((
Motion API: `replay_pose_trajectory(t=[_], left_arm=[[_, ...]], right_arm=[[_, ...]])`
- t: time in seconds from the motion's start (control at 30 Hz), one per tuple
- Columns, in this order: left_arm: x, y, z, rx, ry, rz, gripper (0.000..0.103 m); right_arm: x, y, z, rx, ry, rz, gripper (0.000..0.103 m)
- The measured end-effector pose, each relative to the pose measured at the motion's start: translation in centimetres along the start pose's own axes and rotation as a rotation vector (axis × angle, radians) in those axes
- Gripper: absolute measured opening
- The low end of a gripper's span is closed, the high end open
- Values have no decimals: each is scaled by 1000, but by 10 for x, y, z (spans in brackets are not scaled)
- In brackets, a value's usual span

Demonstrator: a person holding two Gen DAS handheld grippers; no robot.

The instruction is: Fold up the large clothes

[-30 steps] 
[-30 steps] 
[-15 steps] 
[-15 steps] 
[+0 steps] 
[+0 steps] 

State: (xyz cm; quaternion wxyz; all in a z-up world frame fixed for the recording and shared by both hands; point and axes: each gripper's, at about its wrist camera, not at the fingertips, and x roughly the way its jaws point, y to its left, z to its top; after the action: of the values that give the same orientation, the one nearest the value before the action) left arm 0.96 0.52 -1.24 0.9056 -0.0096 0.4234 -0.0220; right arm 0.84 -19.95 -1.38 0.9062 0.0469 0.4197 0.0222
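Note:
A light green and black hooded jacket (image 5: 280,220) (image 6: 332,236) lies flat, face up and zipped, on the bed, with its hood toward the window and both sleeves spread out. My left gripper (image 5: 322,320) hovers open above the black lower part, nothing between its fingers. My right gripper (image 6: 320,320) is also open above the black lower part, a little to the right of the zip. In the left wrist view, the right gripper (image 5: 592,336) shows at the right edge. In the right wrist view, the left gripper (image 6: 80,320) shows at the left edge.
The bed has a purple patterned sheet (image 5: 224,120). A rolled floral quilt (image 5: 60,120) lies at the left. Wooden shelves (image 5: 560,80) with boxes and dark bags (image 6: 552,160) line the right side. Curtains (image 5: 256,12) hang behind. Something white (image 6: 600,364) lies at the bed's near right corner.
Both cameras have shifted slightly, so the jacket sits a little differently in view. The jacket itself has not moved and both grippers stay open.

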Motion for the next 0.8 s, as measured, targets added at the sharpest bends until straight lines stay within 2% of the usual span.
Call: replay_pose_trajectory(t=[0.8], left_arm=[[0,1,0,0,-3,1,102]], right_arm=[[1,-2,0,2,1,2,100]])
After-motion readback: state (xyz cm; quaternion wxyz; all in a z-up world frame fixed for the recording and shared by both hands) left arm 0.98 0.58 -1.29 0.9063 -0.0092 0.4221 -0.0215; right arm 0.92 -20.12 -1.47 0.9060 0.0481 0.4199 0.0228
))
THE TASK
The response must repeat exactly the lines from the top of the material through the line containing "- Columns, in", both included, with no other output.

RESULT OF THE TASK
Motion API: `replay_pose_trajectory(t=[_], left_arm=[[_, ...]], right_arm=[[_, ...]])`
- t: time in seconds from the motion's start (control at 30 Hz), one per tuple
- Columns, in this order: left_arm: x, y, z, rx, ry, rz, gripper (0.000..0.103 m); right_arm: x, y, z, rx, ry, rz, gripper (0.000..0.103 m)

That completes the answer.